In order to compare the changes in incidence rates over time, in the region, plot the annual percentage change (note that this functionality is currently only available in the development version of the package),

getTBinR::plot_tb_burden_overview(metric = "e_inc_100k",
                                  countries = "United Kingdom",
                                  compare_to_region = TRUE,
                                  annual_change = TRUE,
                                  interactive = FALSE)
#> Loading data from: /tmp/Rtmp075lr2/TB_burden.rds
#> Loading data from: /tmp/Rtmp075lr2/MDR_TB.rds
#> Joining TB burden data and MDR TB data.
#> Joining, by = c("country", "iso2", "iso3", "iso_numeric", "year")
#> Loading data from: /tmp/Rtmp075lr2/TB_data_dict.rds
#> 1 results found for your variable search for e_inc_100k
#> Warning: Removed 16 rows containing missing values (geom_point).

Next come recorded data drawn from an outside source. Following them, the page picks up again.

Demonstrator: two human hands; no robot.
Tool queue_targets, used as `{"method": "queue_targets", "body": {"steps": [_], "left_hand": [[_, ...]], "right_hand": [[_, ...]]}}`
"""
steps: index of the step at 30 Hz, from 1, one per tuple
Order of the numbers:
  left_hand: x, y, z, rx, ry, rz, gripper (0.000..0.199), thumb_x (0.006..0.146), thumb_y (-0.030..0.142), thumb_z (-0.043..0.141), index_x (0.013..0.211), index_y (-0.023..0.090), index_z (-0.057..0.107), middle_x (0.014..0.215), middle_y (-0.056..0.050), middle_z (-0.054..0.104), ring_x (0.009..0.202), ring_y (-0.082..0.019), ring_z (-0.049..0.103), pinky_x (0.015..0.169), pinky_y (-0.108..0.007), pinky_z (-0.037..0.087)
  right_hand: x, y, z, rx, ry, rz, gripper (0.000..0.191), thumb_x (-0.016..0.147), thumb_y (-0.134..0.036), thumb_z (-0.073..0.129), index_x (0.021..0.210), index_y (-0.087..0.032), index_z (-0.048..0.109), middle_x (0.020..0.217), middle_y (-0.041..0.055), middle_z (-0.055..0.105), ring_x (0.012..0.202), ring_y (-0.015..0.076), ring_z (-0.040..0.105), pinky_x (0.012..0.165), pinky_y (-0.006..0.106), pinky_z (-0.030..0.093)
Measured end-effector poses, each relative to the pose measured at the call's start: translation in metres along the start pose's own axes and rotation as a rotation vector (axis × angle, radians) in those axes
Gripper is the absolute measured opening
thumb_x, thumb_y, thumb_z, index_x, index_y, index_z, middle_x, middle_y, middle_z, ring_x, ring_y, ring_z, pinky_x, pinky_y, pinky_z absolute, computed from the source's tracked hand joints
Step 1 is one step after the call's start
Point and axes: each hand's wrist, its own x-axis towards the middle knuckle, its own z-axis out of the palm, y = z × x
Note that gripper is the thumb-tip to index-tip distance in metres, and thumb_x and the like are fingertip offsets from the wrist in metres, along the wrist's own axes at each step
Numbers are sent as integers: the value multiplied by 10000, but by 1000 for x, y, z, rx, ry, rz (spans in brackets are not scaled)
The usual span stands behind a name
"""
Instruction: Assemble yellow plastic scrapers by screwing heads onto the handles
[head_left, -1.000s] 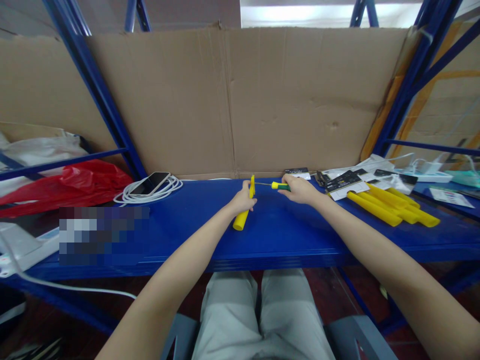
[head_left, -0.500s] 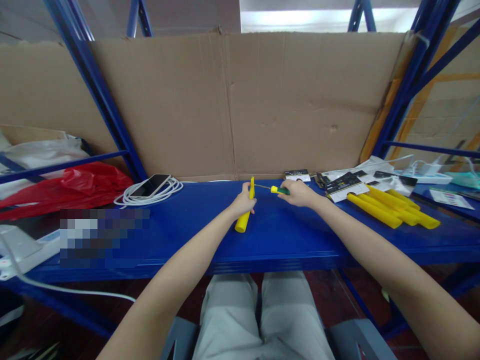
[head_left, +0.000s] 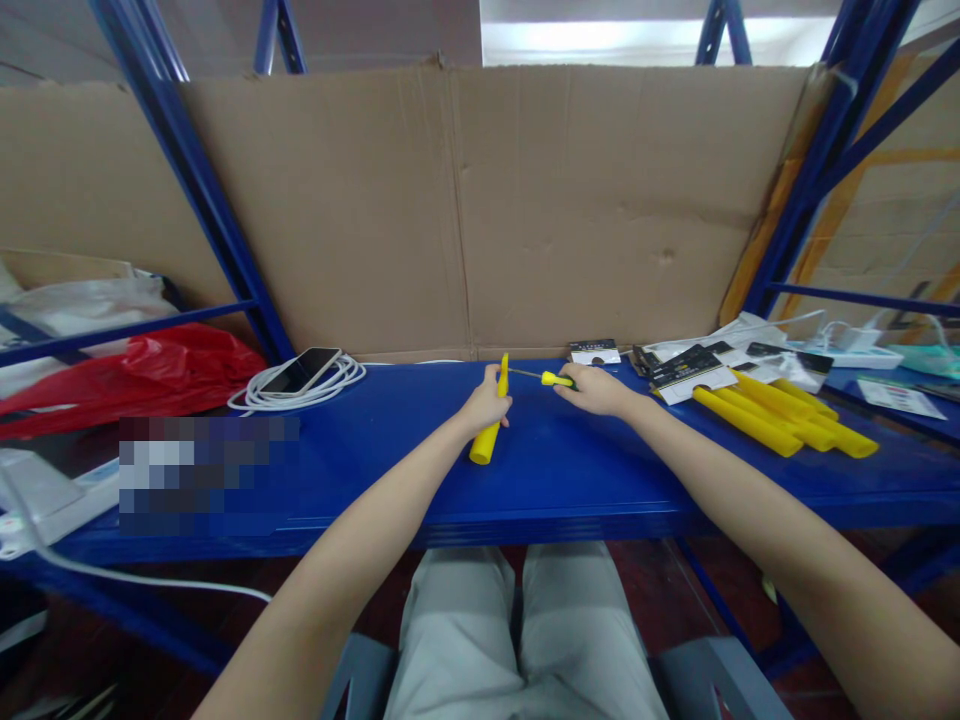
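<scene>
Above the blue tabletop, my left hand (head_left: 486, 402) is closed around a yellow tool with a thick tubular handle (head_left: 485, 445). Its narrow upper end sticks up past my fingers, and its exact kind cannot be made out. My right hand (head_left: 598, 388) grips a screwdriver (head_left: 555, 379) with a yellow and dark handle, mostly covered by my fingers. The thin shaft points left, and its tip meets the upper part of the yellow tool beside my left thumb. Whether a screw sits there is too small to see.
Several yellow tubes (head_left: 750, 422) lie at the right beside black-and-white cards (head_left: 691, 372). Another card (head_left: 595, 351) is near the cardboard backing (head_left: 600, 200). A phone (head_left: 302, 371) rests on a coiled white cable (head_left: 341, 380) at left, near a red bag (head_left: 187, 362).
The screwdriver handle has turned in my right hand: green showed earlier, now yellow and a dark part show. My left hand and the yellow tool stay nearly still.
</scene>
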Motion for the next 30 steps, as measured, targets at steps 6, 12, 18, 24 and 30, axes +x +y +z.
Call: {"method": "queue_targets", "body": {"steps": [6, 12, 18, 24, 30], "left_hand": [[-1, 2, 0, -16, -12, -2, 513, 805, 80, 419, 1255, 214, 211, 748, 4, 548, 365, -60, 473, 365, -175, 411], [-2, 2, 0, 6, -11, 10, 510, 801, 90, 434, 1249, 219, 227, 755, 1, 554, 384, -65, 489, 385, -178, 421], [0, -1, -1, 12, -3, 8, 518, 800, 97, 441, 1257, 216, 229, 725, 5, 561, 412, -81, 514, 419, -191, 442], [2, -2, 0, 37, -14, 27, 519, 795, 87, 431, 1261, 204, 236, 671, 15, 558, 411, -90, 518, 421, -192, 443], [1, -1, -1, 15, -9, 27, 528, 792, 89, 447, 1265, 203, 239, 739, -9, 571, 405, -79, 516, 411, -189, 438]], "right_hand": [[0, 0, 1, 4, 40, 46, 234, 762, -331, 549, 927, -174, 496, 795, 74, 627, 653, 183, 561, 550, 259, 328], [1, 1, 0, 138, -21, 112, 275, 769, -328, 540, 991, -170, 504, 858, 85, 649, 713, 183, 586, 590, 250, 363], [2, 8, 4, 136, -24, 60, 176, 768, -352, 521, 810, -182, 538, 769, 63, 631, 671, 171, 559, 587, 253, 359], [2, 9, 4, 138, 54, 99, 279, 692, -368, 593, 876, -183, 496, 696, 25, 585, 599, 155, 511, 537, 246, 312], [2, 11, 3, 269, 15, 68, 194, 749, -350, 515, 830, -174, 530, 771, 51, 619, 663, 157, 550, 588, 248, 359]]}}
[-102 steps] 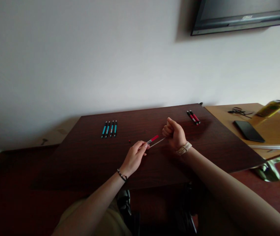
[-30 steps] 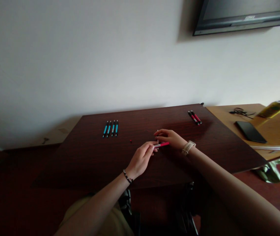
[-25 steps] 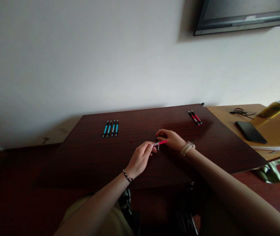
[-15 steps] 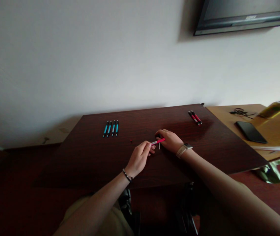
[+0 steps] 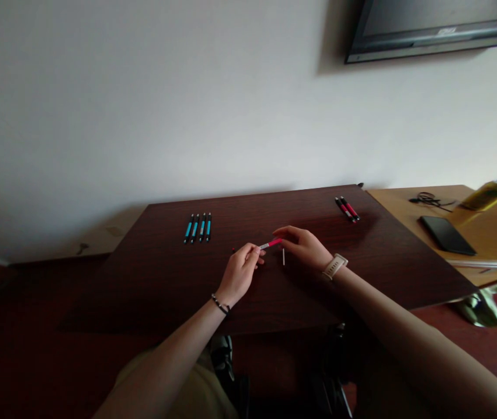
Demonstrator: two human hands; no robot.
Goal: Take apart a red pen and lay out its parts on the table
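Observation:
My left hand (image 5: 238, 270) is closed around one end of a pinkish-red pen barrel (image 5: 271, 244) with a pale label, held slanting above the table. At the barrel's other end, the fingertips of my right hand (image 5: 307, 247) pinch it; whether they hold a smaller part as well is too small to tell. Below the right fingers, a thin white stick like a pen refill (image 5: 283, 256) lies on the dark wooden table (image 5: 178, 279). Just left of my left hand is a tiny red and black piece (image 5: 233, 250), partly hidden.
Several blue pens (image 5: 197, 228) lie in a row at the left. Red and black pens (image 5: 347, 209) lie at the far right. On a lighter side table (image 5: 405, 203) are a phone (image 5: 447, 235), a black cable (image 5: 429, 199) and a yellow can (image 5: 488, 195). A television (image 5: 436, 32) hangs above.
Both hands have shifted slightly left and up with the barrel. My right hand has turned, bringing its fingertips to the barrel's end, and the white stick shows more fully.

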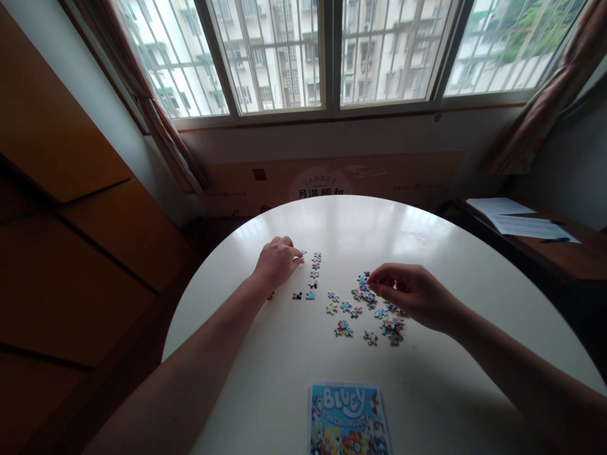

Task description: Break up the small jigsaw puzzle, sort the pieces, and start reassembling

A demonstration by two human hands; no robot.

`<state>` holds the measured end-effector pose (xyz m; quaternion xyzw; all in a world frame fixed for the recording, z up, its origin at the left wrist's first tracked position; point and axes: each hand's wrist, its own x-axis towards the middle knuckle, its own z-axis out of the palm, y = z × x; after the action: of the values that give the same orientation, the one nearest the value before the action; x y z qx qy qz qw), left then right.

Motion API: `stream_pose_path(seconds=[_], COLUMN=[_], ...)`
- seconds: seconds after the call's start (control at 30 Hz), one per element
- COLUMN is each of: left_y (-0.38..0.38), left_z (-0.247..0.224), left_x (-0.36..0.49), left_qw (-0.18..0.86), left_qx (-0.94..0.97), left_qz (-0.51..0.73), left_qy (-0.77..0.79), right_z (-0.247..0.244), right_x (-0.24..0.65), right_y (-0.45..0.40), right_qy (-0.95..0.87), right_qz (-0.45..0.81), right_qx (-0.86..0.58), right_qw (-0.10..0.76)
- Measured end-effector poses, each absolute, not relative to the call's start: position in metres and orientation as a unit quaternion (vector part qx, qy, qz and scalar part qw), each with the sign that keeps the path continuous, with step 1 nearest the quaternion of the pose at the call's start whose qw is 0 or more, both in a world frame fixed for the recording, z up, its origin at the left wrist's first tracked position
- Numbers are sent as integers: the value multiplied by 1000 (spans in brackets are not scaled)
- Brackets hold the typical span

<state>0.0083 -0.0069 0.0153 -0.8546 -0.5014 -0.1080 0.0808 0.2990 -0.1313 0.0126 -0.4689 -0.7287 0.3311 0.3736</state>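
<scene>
The left hand [277, 260] was extended over the round white tabletop [265, 373], its fingers at a puzzle piece [304, 253] just left of a column of pieces [314, 274]. The right hand [408, 292] was curled at the right side of the loose pieces [364, 294]; whether it gripped one could not be determined. A printed picture [349, 417] marked "BLUEY" lay near. Barred windows [279, 57] stood far; paper sheets [515, 221] lay far right.

papers [521, 225] lie on a brown side table [576, 258]
</scene>
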Motion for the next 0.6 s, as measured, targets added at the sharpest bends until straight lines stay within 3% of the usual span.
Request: stream_pose_path(seconds=[0.6], left_y=[-7], left_z=[6], left_x=[27], left_qw=[88], left_qx=[-862], left_qz=[-138], left_qy=[-480], right_z=[17], right_x=[299], right_y=[-131], right_qy=[-730], right_qz=[327], right_qx=[-460], right_qw=[386])
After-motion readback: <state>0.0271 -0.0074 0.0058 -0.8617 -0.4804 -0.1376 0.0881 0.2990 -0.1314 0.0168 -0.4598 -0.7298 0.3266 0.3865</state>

Finally plot TB incidence rates over time in the United Kingdom.

getTBinR::plot_tb_burden(metric = "e_inc_100k",
                         countries = "United Kingdom",
                         facet = "country",
                         interactive = FALSE)
#> Loading data from: /tmp/Rtmp075lr2/TB_burden.rds
#> Loading data from: /tmp/Rtmp075lr2/MDR_TB.rds
#> Joining TB burden data and MDR TB data.
#> Joining, by = c("country", "iso2", "iso3", "iso_numeric", "year")
#> Loading data from: /tmp/Rtmp075lr2/TB_data_dict.rds
#> 1 results found for your variable search for e_inc_100k

See Functions for more details of the functions used (note the fuzzy country matching, map_tb_burden, plot_tb_burden_overview and plot_tb_burden will try to exactly match your country request and if that fails will search for partial matches) and for more package functionality. We could make these plots interactive by specifying interactive = TRUE

Shiny Dashboard

To explore the package functionality in an interactive session, or to investigate TB without having to code extensively in R, a shiny dashboard has been built into the package. This can either be used locally using,

getTBinR::run_tb_dashboard()

Or accessed online. Any metric in the WHO data can be explored, with country selection using the built in map, and animation possible by year.

Additional Functionality

File an issue here if there is a feature, or a dataset, that you think is missing from the package, or better yet submit a pull request!

Docker

This package has been developed in docker based on the rocker/tidyverse image, to access the development environment enter the following at the command line (with an active docker daemon running),

docker pull seabbs/gettbinr
docker run -d -p 8787:8787 -e USER=getTBinR -e PASSWORD=getTBinR --name getTBinR seabbs/gettbinr

The rstudio client can be accessed on port 8787 at localhost (or your machines ip). The default username is getTBinR and the default password is getTBinR.